O trabalho, assim como a educação, a saúde, a alimentação, a moradia, o lazer, a segurança, a previdência social, a proteção à maternidade e à infância e a assistência aos desamparados, é um dos direitos garantidos no artigo 6 º da Constituição Federal de 1988. Coerentemente com a perspectiva apresentada, trata-se de direito social que completa o rol dos direitos e garantias fundamentais estabelecidos no título II da Constituição atual. Além dessa determinação constitucional, há outra complementar, instituída no art. 5º, inciso XIII: “é livre o exercício de qualquer trabalho, ofício ou profissão, atendidas as qualificações profissionais que a lei estabelecer”. (BRASIL, 1988).

Ao contrário do artigo 7º, que está voltado especialmente para os trabalhadores empregados, o artigo 6º da Constituição Federal garante a promoção do trabalho para todos os tipos de trabalhadores, independentemente do status jurídico que tenham.

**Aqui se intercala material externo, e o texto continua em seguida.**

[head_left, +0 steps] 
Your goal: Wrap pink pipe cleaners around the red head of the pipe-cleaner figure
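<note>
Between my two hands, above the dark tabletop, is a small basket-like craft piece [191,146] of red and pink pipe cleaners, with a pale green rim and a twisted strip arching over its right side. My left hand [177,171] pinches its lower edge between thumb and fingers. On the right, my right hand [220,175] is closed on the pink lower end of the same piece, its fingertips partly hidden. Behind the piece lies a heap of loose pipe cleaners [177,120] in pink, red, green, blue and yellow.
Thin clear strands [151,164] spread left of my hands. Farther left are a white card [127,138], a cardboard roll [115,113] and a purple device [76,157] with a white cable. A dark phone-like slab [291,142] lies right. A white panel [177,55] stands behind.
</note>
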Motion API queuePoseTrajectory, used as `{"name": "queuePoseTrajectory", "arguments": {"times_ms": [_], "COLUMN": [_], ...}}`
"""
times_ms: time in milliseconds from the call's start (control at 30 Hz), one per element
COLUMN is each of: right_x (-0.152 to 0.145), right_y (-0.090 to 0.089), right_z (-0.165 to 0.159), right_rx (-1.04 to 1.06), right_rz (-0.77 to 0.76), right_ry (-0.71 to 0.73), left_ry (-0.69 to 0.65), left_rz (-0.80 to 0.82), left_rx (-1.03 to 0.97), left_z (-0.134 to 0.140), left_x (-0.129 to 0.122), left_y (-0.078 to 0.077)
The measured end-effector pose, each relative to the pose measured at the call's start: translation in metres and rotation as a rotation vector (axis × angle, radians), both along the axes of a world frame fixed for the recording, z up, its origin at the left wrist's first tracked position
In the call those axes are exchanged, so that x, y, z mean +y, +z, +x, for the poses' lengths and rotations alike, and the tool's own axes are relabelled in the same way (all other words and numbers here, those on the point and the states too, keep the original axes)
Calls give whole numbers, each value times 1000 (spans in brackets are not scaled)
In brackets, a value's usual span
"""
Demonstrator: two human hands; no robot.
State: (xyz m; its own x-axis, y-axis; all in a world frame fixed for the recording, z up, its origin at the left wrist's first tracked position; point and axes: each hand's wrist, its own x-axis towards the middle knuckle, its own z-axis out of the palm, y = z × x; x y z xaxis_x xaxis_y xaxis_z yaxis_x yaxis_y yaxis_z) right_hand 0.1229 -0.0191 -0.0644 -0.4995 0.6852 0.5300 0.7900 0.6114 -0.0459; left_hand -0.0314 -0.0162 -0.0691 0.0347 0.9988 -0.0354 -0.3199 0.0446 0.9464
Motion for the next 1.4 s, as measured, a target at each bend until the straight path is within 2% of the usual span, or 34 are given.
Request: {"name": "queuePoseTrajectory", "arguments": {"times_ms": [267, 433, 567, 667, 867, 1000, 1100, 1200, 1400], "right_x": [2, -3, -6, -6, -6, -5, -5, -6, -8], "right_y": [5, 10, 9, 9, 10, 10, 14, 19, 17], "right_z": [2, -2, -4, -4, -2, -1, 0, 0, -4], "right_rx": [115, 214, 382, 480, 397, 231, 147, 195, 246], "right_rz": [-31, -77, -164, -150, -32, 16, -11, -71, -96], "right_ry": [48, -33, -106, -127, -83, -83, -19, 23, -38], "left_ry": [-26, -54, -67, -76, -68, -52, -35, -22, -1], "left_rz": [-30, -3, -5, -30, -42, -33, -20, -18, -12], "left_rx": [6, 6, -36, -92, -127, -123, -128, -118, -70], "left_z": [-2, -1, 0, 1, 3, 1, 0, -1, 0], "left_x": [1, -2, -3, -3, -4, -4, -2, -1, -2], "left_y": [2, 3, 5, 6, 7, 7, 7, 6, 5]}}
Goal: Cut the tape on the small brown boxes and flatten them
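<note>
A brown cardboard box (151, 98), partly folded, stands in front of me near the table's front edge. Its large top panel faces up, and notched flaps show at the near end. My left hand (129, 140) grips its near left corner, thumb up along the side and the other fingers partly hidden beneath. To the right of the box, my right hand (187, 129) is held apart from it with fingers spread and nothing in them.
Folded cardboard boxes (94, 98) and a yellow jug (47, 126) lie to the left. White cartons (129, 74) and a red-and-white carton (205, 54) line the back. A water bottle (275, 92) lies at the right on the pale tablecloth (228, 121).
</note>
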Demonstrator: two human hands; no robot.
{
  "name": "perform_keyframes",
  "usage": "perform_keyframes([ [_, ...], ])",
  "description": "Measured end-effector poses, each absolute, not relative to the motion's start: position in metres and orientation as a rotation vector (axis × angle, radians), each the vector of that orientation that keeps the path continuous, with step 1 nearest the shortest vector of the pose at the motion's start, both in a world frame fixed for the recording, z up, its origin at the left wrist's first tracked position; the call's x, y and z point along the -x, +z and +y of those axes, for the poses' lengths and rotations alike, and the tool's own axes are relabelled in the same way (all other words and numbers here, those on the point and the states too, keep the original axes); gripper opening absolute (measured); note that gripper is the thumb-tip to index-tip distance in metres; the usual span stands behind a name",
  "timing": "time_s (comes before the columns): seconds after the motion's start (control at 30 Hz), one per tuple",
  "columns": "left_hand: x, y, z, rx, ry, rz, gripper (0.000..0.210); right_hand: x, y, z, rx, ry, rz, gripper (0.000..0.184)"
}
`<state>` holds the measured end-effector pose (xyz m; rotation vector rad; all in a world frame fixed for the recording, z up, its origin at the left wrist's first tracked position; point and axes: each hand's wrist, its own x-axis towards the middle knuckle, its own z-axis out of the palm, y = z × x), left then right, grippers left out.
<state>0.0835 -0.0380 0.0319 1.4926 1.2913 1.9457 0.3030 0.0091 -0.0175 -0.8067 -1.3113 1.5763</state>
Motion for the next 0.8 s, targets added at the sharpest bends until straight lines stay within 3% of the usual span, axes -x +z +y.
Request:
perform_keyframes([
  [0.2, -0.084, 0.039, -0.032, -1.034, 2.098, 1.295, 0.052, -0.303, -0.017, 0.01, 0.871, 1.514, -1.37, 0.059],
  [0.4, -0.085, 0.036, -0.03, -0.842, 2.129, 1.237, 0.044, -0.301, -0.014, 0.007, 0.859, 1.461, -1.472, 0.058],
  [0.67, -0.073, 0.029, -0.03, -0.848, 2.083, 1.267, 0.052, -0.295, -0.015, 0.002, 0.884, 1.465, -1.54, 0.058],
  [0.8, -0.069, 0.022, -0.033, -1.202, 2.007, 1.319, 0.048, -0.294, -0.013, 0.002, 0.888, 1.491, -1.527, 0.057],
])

Nessa perspectiva, é possível afirmar que a Constituição reconhece o direito social ao trabalho como condição para a efetividade da existência digna de todos os tipos de trabalhadores, inclusive os de rua. Em outras palavras, completa Delgado (2006, p. 209): “se o trabalho é um direito fundamental, deve pautar-se na dignidade da pessoa humana”.

Mas, levando em conta essas constatações sobre o direito ao trabalho e ainda tendo em vista a orientação de Bobbio (apud GUSTIN, CALDAS, 2008), falta um questionamento importante a respeito dos direitos humanos dos trabalhadores de rua. Que espécie de direito social ao trabalho eles reivindicam? A resposta colhida nos depoimentos desses trabalhadores é o direito ao trabalho na rua, que, desde 2003, a partir da publicação do Código de Posturas, passou a ser violado em Belo Horizonte. (BELO HORIZONTE, 2003).